Plaintiffs contend that regardless of whether blood sample collection is itself an acceptable retroactive practice, the Illinois statute is unconstitutional because it creates the danger that inmates will be punished for refusing to comply. Section 5/5-4-3(i) authorizes court orders for noncompliant individuals and provides that violators will be held in contempt of court; both plaintiffs' experiences, moreover, indicate that those who refuse to submit to blood testing also face internal administrative sanctions, such as loss of "good time." The district court, acknowledging this possibility, noted that any sanctions would result from an inmate's refusal to comply with valid prison regulations rather than from the commission of the crime for which he was sentenced. Mem. Op. at 21, reprinted in Pl. Br. App. As the Fourth Circuit stated in Jones:
[A]s in the case regarding any prison regulation, violators can be administratively punished for their failure to provide samples. The Ex Post Facto clause does not prevent prison administrators from adopting and enforcing reasonable regulations that are consistent with good prison administration . . . . [C]hanges in conditions of confinement . . . and denials of privileges--matters which every prisoner can anticipate are contemplated by his original admission to prison--are necessarily functions of prison management. Jones, 962 F.2d at 309 (internal quotation omitted).

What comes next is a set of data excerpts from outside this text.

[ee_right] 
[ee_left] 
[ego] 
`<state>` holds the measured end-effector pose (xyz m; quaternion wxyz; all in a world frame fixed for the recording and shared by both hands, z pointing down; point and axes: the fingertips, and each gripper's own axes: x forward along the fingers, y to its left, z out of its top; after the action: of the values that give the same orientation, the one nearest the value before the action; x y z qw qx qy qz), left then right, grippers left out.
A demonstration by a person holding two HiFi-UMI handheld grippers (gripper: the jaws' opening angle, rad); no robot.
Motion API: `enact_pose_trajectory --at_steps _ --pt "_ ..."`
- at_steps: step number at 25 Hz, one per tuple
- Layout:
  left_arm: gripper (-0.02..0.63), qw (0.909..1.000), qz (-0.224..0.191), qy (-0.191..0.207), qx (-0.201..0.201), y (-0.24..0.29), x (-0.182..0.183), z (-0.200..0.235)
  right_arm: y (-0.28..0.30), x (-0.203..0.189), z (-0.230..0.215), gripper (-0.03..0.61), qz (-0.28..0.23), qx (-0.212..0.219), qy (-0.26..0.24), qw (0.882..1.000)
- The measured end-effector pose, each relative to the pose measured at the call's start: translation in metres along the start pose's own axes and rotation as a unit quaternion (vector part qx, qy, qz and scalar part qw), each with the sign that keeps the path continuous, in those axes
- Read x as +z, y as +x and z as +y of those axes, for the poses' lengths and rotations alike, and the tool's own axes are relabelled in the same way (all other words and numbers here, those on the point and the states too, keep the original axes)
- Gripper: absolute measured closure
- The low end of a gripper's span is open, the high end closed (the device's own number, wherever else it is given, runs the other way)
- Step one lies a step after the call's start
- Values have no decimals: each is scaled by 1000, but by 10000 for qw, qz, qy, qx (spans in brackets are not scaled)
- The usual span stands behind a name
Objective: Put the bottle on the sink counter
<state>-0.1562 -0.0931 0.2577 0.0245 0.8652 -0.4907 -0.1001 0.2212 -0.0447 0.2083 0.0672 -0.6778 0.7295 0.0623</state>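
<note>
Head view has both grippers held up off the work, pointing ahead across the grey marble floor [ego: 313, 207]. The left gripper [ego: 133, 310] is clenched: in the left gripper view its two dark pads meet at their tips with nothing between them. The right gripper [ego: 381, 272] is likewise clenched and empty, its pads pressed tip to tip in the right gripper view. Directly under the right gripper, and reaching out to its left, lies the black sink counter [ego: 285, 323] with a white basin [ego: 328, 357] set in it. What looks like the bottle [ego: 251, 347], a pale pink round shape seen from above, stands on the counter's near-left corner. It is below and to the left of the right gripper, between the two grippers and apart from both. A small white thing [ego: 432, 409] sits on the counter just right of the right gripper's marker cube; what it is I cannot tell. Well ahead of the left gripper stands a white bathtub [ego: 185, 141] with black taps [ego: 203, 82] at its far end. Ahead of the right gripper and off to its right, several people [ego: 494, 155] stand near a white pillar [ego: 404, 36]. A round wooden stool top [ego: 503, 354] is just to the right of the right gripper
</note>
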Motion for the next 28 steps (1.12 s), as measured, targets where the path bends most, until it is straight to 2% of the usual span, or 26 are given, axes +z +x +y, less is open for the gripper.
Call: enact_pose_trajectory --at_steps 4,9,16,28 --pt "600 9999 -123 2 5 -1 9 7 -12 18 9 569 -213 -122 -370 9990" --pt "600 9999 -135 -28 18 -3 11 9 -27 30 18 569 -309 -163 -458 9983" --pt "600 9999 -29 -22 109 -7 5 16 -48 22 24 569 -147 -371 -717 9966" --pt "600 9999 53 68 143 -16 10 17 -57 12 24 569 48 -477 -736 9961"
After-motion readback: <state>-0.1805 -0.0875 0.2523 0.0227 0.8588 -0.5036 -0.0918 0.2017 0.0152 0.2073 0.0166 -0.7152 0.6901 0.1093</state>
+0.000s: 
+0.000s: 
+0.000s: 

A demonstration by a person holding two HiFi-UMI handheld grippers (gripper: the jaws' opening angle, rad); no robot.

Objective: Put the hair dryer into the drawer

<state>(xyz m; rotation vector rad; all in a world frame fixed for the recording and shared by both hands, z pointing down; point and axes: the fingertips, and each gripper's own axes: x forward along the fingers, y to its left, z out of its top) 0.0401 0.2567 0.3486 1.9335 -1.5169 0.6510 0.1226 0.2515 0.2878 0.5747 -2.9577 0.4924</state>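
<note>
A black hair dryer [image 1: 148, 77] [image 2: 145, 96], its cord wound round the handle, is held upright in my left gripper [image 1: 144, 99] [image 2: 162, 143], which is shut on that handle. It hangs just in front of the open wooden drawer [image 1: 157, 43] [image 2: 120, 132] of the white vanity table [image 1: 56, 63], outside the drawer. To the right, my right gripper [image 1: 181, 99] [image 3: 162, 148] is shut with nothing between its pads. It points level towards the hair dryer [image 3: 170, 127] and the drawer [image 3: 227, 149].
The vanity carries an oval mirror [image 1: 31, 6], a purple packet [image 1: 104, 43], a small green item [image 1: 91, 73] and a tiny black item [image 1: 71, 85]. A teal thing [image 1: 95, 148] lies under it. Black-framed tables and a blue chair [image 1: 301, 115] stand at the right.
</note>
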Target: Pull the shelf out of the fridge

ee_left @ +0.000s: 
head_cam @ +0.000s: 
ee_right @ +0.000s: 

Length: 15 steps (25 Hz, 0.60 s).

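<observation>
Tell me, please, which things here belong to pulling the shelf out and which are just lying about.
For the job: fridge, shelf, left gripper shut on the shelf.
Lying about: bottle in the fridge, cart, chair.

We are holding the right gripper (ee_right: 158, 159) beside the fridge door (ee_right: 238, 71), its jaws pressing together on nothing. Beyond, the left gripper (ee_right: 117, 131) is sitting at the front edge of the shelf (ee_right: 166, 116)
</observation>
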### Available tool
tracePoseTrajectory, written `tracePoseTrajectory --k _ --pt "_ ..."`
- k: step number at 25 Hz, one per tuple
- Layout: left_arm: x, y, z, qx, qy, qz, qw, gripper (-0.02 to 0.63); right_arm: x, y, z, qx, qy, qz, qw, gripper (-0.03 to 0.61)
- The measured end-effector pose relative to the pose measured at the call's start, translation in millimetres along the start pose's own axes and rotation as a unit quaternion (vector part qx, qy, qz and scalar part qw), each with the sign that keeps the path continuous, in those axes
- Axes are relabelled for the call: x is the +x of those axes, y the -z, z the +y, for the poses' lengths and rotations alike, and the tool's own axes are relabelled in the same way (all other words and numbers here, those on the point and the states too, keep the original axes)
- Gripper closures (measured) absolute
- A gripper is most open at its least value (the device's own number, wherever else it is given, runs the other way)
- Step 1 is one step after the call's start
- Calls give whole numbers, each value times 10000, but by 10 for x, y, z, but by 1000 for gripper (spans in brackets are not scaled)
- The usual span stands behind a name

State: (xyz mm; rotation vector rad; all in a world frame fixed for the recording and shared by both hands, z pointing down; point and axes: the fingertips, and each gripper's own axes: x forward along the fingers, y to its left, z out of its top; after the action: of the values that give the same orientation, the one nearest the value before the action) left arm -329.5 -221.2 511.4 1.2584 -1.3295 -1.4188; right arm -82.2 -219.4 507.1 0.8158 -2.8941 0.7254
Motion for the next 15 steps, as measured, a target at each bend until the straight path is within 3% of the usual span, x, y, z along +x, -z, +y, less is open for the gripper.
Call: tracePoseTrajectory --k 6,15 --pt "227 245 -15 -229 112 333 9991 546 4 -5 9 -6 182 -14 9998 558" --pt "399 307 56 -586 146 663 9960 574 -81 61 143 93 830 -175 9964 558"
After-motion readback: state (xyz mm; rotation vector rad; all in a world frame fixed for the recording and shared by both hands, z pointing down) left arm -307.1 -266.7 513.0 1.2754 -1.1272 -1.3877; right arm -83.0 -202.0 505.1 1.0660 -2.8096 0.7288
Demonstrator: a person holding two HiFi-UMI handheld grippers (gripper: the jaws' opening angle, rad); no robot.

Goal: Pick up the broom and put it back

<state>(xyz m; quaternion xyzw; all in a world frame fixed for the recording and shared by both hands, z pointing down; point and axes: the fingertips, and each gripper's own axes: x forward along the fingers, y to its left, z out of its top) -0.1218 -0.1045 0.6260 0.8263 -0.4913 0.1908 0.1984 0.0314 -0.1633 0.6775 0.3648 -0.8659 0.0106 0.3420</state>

Disciplinary measures imposed on inmates for failing to obey orders also do not violate the Ex Post Facto Clause. Kruger, 875 F. Supp. at 589 n.7.
Finally, plaintiffs suggest that under the terms of the statute, which provides that blood samples are to be collected "prior to final discharge, parole, or release," they are subject to being held in prison past their release date. The Illinois Supreme Court's recent decision in Doe v. Gainer, 162 Ill.2d 15, 642 N.E.2d 114 (1994), certiorari denied, 115 S. Ct. 1139, interpreting this language as a timing mechanism rather than an enforcement provision (in other words, requiring an inmate to submit a blood specimen while still in prison rather than after his release), is binding on this Court and forecloses plaintiffs' argument. The district court's dismissal of plaintiffs' complaints is affirmed.